**ACTIVITY**
Keyword search on "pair": report each line of the records that contains it.
------ THE INPUT ------
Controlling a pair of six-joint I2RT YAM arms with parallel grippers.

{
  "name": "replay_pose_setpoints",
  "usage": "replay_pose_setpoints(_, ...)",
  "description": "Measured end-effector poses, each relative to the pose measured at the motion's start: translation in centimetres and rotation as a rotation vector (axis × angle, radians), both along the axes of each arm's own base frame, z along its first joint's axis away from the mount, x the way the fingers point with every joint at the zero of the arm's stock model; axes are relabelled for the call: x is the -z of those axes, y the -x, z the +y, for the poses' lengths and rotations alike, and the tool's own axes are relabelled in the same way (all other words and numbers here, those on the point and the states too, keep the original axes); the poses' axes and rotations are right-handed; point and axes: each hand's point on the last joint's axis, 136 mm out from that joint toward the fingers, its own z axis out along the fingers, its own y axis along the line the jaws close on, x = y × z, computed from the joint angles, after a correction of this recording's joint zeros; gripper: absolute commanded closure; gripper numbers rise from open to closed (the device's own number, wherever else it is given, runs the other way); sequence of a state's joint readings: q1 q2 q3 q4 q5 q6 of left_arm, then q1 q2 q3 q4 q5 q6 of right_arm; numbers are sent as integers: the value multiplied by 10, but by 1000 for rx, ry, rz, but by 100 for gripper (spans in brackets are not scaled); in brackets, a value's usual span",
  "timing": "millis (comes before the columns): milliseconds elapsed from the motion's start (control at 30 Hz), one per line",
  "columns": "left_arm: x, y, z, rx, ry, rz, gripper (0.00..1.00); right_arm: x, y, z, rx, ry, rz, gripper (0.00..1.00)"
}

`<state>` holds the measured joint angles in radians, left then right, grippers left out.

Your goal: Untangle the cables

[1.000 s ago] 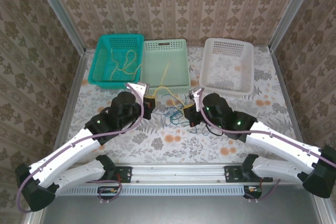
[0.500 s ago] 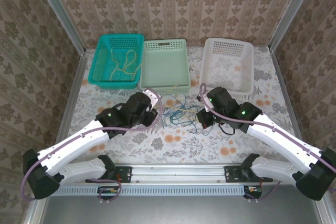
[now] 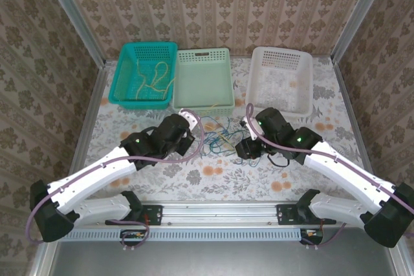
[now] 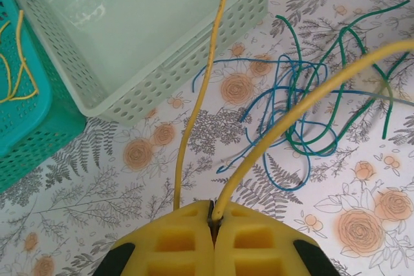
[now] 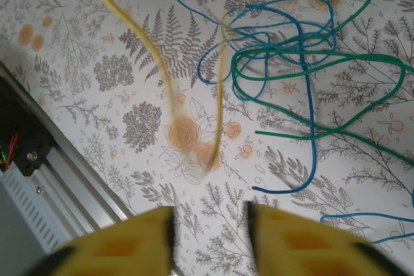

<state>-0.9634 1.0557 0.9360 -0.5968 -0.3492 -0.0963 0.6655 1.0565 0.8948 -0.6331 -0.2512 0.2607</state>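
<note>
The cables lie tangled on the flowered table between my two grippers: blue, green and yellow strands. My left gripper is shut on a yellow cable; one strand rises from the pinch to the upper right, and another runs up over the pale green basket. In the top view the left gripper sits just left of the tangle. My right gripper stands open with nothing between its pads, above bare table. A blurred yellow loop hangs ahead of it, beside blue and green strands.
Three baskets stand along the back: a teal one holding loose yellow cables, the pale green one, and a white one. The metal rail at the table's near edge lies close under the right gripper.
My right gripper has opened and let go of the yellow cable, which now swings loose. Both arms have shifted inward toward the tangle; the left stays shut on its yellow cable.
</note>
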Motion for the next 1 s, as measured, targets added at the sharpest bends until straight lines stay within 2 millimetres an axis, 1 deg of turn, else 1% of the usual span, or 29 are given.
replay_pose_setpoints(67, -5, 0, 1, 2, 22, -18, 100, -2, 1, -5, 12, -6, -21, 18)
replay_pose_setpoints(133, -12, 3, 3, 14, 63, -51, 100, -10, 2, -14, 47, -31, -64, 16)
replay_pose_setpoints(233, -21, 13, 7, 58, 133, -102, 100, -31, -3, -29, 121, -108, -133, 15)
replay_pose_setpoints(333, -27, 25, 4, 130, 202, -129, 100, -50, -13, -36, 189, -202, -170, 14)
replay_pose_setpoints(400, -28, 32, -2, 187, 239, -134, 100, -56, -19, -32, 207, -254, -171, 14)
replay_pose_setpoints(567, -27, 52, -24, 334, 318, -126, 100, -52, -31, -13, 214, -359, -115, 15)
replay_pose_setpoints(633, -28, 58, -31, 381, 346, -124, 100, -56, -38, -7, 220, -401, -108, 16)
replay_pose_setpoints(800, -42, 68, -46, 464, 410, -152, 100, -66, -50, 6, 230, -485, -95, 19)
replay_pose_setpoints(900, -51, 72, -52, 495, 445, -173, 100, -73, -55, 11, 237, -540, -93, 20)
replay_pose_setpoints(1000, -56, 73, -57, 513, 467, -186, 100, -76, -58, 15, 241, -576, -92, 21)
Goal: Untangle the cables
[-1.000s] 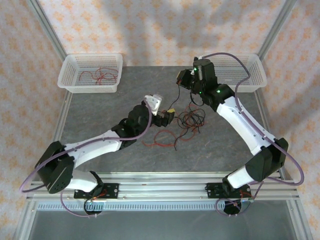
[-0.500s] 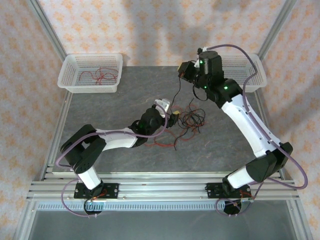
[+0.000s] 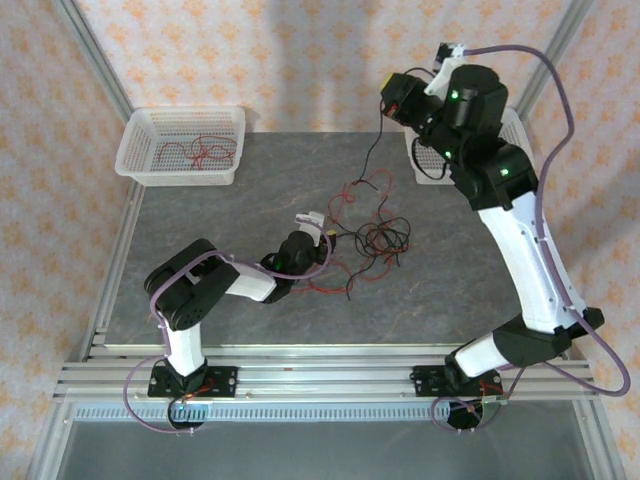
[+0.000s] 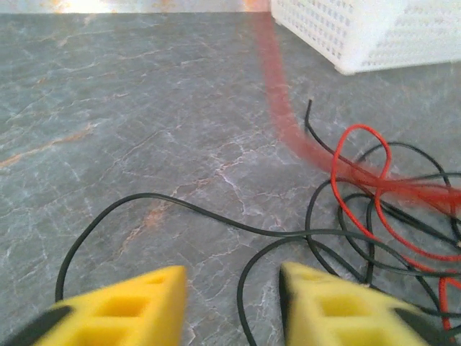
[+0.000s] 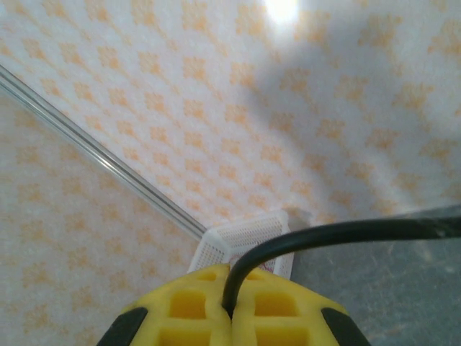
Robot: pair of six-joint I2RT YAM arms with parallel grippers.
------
**EXPECTED OUTPUT**
Controlling a pair of six-joint I2RT YAM arms with parallel grippers.
Robot: pair of six-joint I2RT YAM arms with parallel grippers.

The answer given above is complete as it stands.